## Work order
Look below for the line that has "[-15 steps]"; output exactly from it through the line that has "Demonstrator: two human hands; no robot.", and leave the pictures out.

## Raw data
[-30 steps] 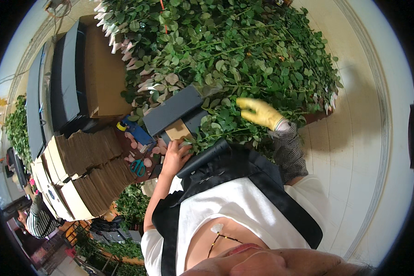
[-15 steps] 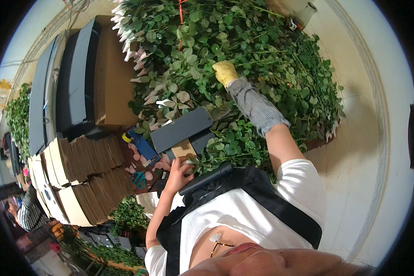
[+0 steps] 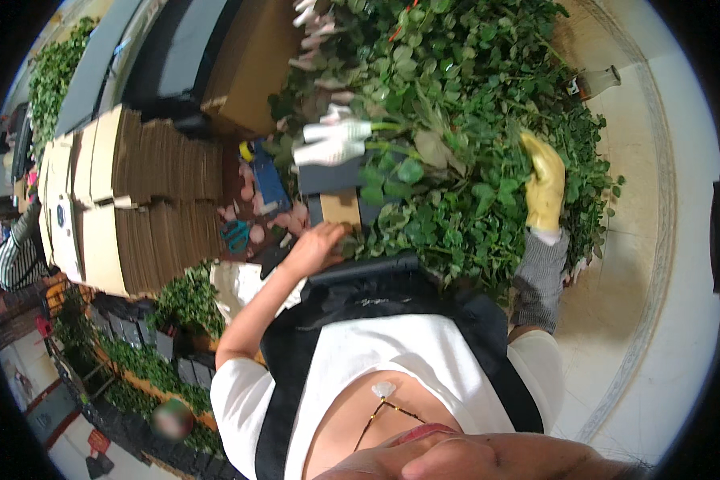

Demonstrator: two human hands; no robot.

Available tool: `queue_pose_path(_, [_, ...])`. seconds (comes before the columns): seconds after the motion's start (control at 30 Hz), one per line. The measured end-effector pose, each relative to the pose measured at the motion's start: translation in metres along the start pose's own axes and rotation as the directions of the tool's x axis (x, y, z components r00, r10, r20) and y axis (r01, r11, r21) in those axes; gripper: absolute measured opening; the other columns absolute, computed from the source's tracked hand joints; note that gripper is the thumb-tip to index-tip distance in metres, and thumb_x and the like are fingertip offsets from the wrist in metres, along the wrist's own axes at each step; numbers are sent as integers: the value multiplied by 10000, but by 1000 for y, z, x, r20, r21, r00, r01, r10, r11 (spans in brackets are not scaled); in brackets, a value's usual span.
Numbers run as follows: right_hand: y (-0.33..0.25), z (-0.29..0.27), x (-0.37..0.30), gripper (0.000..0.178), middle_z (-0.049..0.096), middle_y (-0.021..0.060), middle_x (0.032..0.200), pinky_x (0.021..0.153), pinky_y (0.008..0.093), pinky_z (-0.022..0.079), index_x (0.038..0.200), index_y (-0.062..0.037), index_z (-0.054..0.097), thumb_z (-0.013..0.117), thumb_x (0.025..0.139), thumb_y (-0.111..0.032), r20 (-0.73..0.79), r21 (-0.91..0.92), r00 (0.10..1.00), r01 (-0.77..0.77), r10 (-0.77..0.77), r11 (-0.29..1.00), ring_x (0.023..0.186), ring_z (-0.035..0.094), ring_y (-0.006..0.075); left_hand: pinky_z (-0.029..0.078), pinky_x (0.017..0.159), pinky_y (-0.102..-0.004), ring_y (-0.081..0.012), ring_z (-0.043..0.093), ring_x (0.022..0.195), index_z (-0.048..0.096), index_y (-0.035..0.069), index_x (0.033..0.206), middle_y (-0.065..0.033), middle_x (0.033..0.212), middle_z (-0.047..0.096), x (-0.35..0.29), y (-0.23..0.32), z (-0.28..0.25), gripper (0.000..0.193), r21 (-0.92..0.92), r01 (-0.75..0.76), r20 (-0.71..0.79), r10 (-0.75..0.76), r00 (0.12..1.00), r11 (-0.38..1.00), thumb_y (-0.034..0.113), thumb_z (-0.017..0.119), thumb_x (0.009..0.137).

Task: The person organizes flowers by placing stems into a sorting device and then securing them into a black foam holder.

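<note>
While the white-sleeved flowers [image 3: 328, 152] lie over the grey board [image 3: 328, 181], their stems [image 3: 386, 126] pointing rightward to the gloved right hand [image 3: 546, 184], the bare left hand [image 3: 316, 248] is nearer, below them at the cardboard strip [image 3: 341, 208]; whether either hand's fingers grip anything, I cannot tell.

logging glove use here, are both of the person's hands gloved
No, the right hand wears a plain yellow glove, while the left hand, by the flat tan cardboard piece, is bare.
</note>
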State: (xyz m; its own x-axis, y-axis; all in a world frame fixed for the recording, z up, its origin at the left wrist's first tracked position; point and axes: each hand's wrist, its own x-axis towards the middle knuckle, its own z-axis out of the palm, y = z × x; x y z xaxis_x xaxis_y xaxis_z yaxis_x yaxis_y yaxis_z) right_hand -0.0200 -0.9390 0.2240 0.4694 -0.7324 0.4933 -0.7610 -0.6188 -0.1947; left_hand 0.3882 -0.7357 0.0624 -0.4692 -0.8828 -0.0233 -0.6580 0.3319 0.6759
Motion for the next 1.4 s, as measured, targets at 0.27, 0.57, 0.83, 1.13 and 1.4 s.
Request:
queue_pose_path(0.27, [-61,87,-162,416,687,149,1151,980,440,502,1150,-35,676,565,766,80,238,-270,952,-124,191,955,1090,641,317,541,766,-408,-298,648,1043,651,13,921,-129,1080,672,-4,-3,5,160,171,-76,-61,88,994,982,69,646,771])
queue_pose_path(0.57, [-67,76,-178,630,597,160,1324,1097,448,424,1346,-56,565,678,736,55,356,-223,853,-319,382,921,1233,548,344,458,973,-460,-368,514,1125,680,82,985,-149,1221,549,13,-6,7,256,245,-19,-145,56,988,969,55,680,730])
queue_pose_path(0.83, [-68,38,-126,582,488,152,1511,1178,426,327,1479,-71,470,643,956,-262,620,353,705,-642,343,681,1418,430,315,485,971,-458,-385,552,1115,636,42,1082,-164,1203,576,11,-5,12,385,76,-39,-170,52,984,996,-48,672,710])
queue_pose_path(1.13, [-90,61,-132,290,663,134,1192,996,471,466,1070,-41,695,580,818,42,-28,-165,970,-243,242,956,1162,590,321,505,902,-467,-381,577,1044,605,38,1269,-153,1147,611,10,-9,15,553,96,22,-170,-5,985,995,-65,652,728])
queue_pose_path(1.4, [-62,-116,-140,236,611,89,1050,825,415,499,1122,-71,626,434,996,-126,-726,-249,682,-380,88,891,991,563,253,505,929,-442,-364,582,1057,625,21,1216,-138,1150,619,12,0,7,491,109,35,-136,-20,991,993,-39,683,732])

## Output for this task
[-15 steps] 
[+0 steps] 

Demonstrator: two human hands; no robot.

That finishes the output.